The problem: Transcribe, word for word, only the lines from the one containing "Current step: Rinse" through the end of the material below. Pictures stay out.

Data excerpt:
╭──

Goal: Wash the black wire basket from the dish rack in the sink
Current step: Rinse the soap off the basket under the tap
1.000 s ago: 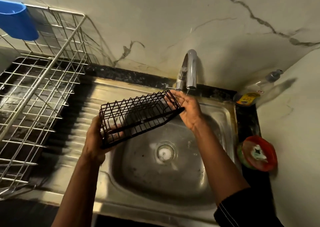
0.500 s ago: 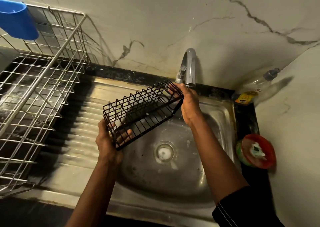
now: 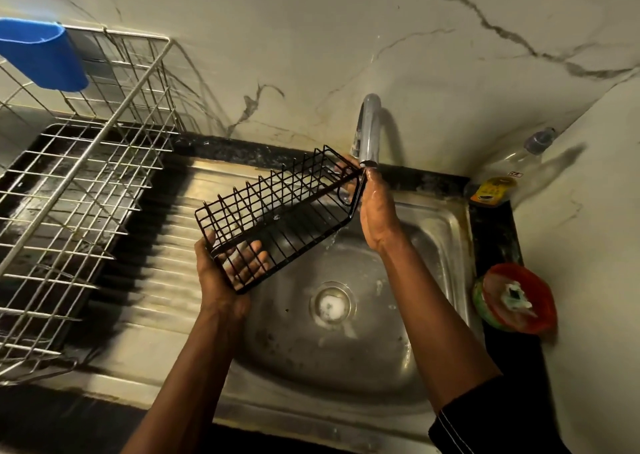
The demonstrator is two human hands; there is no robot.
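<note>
The black wire basket [image 3: 277, 211] is held tilted over the steel sink [image 3: 433, 367], its right end raised under the chrome tap [image 3: 369, 128]. My left hand [image 3: 221, 273] grips its lower left end, fingers showing through the wires. At the upper right end my right hand [image 3: 379, 214] holds the basket just below the spout. That hand looks wet, and water falls past it into the basin near the drain [image 3: 332, 303].
A silver wire dish rack [image 3: 79, 183] stands on the ribbed drainboard at the left, with a blue cup [image 3: 41, 57] hung on its back rim. On the right counter sit a red-lidded tub [image 3: 516, 297] and a clear bottle [image 3: 502, 183] in the corner.
Both hands have lifted the basket up and to the right, bringing its right end under the spout. It is tilted more steeply, and water now runs.
</note>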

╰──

Written solution:
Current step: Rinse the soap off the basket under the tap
1.000 s ago: 
0.500 s ago: 
now: 
The demonstrator is two human hands; there is no robot.
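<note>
The black wire basket [image 3: 277, 211] is held tilted over the steel sink [image 3: 433, 367], its right end raised under the chrome tap [image 3: 369, 128]. My left hand [image 3: 221, 273] grips its lower left end, fingers showing through the wires. At the upper right end my right hand [image 3: 379, 214] holds the basket just below the spout. That hand looks wet, and water falls past it into the basin near the drain [image 3: 332, 303].
A silver wire dish rack [image 3: 79, 183] stands on the ribbed drainboard at the left, with a blue cup [image 3: 41, 57] hung on its back rim. On the right counter sit a red-lidded tub [image 3: 516, 297] and a clear bottle [image 3: 502, 183] in the corner.
Both hands have lifted the basket up and to the right, bringing its right end under the spout. It is tilted more steeply, and water now runs.
</note>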

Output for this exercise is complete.